The Eli Radish Band was a Cleveland, Ohio-based music band in existence from 1968 to 1973. It was a pioneer of "outlaw country" and "alt-country" music. Deana Adams said in her 2003 rock history book Rock 'n' roll and the Cleveland connection: {{quote|They were country when country wasn’t cool. They were country rock when there was no such thing. Eli Radish practically defined the term “alternative.'” }}

The group signed with Capitol Records in 1969 and released its only album I Didn't Raise My Boy To Be A Soldier'' which featured updating of World War I and II era type patriotic/anti-war songs.

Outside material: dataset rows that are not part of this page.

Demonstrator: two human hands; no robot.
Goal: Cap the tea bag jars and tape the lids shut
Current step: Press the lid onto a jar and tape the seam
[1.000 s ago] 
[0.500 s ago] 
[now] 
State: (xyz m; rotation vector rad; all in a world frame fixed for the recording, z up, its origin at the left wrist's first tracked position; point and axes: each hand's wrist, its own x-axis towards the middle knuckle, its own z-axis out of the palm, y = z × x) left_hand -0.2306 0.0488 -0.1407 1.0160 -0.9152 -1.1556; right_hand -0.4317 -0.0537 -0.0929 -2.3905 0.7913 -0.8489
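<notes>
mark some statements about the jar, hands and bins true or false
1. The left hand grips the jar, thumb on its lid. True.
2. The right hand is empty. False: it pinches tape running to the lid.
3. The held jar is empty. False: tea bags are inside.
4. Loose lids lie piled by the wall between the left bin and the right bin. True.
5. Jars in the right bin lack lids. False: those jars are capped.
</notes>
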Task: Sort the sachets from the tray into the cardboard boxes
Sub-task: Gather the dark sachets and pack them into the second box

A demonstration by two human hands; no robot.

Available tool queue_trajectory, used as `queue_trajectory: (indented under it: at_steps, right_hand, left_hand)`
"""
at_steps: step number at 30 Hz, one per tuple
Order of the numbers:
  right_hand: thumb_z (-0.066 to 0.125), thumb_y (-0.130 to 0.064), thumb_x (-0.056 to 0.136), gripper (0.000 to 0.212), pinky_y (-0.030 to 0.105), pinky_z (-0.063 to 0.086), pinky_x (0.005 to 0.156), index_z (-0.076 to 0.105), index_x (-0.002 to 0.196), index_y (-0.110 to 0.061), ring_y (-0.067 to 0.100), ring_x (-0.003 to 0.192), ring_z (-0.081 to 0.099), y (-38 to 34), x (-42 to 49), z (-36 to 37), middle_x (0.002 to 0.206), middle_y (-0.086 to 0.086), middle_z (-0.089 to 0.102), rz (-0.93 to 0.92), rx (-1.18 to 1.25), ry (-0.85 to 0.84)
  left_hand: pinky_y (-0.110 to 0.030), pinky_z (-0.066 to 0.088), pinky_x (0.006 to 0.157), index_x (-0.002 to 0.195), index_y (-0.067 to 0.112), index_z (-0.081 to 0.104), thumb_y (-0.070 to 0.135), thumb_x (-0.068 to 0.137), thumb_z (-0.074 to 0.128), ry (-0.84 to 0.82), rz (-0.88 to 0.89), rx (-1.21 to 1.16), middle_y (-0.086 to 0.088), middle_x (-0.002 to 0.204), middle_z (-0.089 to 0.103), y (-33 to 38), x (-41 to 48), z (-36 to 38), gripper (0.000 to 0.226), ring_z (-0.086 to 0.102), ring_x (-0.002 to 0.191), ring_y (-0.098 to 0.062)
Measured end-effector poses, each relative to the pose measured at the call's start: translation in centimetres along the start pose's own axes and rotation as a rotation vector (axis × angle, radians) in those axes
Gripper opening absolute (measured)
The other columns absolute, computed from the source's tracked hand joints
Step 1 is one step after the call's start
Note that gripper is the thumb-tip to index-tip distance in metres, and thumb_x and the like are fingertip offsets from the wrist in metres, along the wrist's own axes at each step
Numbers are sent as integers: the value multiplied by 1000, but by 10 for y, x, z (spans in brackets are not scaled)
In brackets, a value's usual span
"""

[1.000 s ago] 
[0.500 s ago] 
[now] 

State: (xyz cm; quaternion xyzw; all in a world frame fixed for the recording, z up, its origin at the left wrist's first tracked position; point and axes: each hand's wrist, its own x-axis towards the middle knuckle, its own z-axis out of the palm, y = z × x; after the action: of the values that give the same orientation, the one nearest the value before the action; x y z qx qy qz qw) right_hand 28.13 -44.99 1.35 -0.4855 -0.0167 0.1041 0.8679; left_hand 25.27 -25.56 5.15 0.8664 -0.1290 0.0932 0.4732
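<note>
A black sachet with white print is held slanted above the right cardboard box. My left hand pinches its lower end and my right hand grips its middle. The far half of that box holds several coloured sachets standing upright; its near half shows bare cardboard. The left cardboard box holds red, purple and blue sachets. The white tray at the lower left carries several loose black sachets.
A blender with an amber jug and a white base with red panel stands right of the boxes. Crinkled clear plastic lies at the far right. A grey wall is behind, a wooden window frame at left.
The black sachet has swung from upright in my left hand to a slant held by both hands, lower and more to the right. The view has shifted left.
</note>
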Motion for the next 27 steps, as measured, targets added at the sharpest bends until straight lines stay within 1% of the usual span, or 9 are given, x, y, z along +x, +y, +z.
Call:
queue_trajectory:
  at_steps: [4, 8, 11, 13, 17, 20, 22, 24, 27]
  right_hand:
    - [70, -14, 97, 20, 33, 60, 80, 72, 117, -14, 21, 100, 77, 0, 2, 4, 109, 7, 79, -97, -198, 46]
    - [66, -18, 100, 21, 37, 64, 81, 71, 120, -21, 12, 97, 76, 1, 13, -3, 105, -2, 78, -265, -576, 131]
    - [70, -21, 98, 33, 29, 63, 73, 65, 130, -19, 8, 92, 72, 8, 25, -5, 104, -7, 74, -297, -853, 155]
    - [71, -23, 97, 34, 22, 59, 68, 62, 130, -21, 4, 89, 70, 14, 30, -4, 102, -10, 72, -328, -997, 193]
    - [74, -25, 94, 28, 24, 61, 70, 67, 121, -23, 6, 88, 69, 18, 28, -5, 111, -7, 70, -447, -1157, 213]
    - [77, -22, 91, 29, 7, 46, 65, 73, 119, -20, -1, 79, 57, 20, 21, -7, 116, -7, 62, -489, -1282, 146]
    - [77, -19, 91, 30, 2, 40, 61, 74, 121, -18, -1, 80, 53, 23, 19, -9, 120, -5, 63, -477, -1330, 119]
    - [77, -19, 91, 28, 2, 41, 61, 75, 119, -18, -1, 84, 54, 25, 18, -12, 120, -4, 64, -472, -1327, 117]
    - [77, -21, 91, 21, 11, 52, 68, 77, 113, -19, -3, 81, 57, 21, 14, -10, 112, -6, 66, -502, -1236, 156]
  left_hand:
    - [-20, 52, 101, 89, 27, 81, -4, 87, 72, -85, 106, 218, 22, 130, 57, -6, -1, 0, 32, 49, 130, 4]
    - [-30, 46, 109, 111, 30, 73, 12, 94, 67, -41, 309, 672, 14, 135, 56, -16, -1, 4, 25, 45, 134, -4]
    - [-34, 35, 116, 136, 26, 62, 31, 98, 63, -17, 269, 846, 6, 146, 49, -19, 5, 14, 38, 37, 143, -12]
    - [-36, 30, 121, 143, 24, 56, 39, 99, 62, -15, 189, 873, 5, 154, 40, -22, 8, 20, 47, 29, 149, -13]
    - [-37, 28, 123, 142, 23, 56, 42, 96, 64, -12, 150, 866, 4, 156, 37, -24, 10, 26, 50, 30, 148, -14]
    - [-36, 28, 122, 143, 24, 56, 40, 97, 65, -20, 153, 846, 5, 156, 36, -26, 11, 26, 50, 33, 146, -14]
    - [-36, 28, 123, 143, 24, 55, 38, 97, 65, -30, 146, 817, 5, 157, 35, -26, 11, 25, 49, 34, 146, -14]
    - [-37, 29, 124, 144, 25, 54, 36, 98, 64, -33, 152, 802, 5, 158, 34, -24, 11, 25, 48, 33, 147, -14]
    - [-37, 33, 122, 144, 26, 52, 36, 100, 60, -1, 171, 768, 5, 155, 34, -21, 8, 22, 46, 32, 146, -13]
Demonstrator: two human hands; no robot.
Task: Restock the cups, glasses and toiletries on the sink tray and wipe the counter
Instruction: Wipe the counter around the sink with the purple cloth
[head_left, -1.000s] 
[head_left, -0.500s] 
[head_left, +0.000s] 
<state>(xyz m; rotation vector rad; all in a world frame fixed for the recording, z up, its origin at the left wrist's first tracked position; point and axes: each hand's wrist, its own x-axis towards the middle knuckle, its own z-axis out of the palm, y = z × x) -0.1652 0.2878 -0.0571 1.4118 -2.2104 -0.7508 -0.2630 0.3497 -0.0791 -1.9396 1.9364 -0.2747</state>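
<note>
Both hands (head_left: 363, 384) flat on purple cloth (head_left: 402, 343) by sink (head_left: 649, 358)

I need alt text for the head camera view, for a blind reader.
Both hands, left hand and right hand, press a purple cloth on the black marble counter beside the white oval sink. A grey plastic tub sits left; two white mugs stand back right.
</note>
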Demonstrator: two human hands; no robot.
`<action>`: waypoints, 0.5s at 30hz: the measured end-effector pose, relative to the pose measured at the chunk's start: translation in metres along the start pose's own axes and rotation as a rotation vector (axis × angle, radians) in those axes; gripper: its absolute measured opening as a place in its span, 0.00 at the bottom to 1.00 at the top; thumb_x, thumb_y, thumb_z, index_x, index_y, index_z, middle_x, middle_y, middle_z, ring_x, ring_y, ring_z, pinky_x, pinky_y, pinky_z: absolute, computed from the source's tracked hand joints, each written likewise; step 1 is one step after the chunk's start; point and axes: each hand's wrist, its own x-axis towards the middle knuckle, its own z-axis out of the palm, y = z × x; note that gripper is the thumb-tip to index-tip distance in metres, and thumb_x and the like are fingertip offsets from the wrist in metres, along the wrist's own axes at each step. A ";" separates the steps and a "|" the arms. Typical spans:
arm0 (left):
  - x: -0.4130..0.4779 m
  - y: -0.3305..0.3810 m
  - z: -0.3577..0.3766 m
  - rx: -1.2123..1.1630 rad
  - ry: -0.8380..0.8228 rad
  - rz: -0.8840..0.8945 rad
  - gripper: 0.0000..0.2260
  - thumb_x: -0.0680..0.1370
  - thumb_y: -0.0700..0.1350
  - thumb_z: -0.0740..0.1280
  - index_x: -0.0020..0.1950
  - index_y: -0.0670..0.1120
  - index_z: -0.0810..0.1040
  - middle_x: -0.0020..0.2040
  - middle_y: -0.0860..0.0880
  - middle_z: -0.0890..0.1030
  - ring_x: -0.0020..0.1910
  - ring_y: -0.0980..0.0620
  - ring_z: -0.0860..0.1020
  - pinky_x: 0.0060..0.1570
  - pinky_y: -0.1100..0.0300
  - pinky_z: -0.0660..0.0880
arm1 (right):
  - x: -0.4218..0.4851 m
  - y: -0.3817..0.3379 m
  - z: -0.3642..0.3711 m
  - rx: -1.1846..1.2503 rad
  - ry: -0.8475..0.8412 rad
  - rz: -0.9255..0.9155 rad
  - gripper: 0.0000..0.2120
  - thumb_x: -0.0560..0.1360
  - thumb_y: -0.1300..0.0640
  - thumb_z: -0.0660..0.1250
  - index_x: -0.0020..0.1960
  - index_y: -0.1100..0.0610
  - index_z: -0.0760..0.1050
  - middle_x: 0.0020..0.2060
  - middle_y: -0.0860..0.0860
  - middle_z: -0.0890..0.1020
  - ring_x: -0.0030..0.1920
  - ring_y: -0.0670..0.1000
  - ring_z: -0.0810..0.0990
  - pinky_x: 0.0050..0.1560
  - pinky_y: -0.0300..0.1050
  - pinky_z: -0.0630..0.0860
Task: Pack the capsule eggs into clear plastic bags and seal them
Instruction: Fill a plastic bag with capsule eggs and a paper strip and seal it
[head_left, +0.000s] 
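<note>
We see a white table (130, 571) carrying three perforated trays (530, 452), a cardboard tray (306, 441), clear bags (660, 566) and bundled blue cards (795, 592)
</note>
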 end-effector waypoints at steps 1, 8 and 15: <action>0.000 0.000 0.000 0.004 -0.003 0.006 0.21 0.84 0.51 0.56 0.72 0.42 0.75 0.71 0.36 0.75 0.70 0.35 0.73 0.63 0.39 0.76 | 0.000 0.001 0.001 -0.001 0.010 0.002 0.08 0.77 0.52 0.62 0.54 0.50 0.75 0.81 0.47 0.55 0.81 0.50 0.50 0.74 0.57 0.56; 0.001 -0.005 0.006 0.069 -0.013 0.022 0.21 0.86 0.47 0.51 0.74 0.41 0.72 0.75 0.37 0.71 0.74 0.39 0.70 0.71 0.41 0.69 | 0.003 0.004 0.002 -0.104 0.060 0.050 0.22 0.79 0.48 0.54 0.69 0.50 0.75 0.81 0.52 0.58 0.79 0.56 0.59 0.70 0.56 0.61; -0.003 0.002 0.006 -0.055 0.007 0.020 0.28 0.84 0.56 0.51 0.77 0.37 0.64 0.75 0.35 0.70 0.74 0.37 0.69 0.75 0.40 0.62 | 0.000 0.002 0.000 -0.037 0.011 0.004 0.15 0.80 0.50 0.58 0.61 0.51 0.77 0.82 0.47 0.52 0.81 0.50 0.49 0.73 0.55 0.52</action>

After recording for Capitol Records, then Olympia Records and even with rumors of a live concert recorded for Sun Records, the group got disbanded. However, various members still influence the entertainment business today.

Career
Eli Radish's founder and bassist Danny Sheridan continued to compose and produce songs for David Crosby, Scarlet Rivera, actress Amy Madigan and other CD, TV and film projects. He helped to launch his then girlfriend Nina Blackwood's MTV career, and Sheridan continues to produce her national radio shows and oversee her SiriusXM career. He co-hosted a talk show on 97.1 KLSX in Los Angeles and is a frequent speaker on various songwriter and music industry panels, often performing for charity events including Farm Aid and the Los Angeles Musician's Picnic. His own hard rock / blues based Bandaloo Doctors gave ex-wife Bonnie Bramlett’s career a comeback, and Sheridan has performed several acting parts on TV and in film.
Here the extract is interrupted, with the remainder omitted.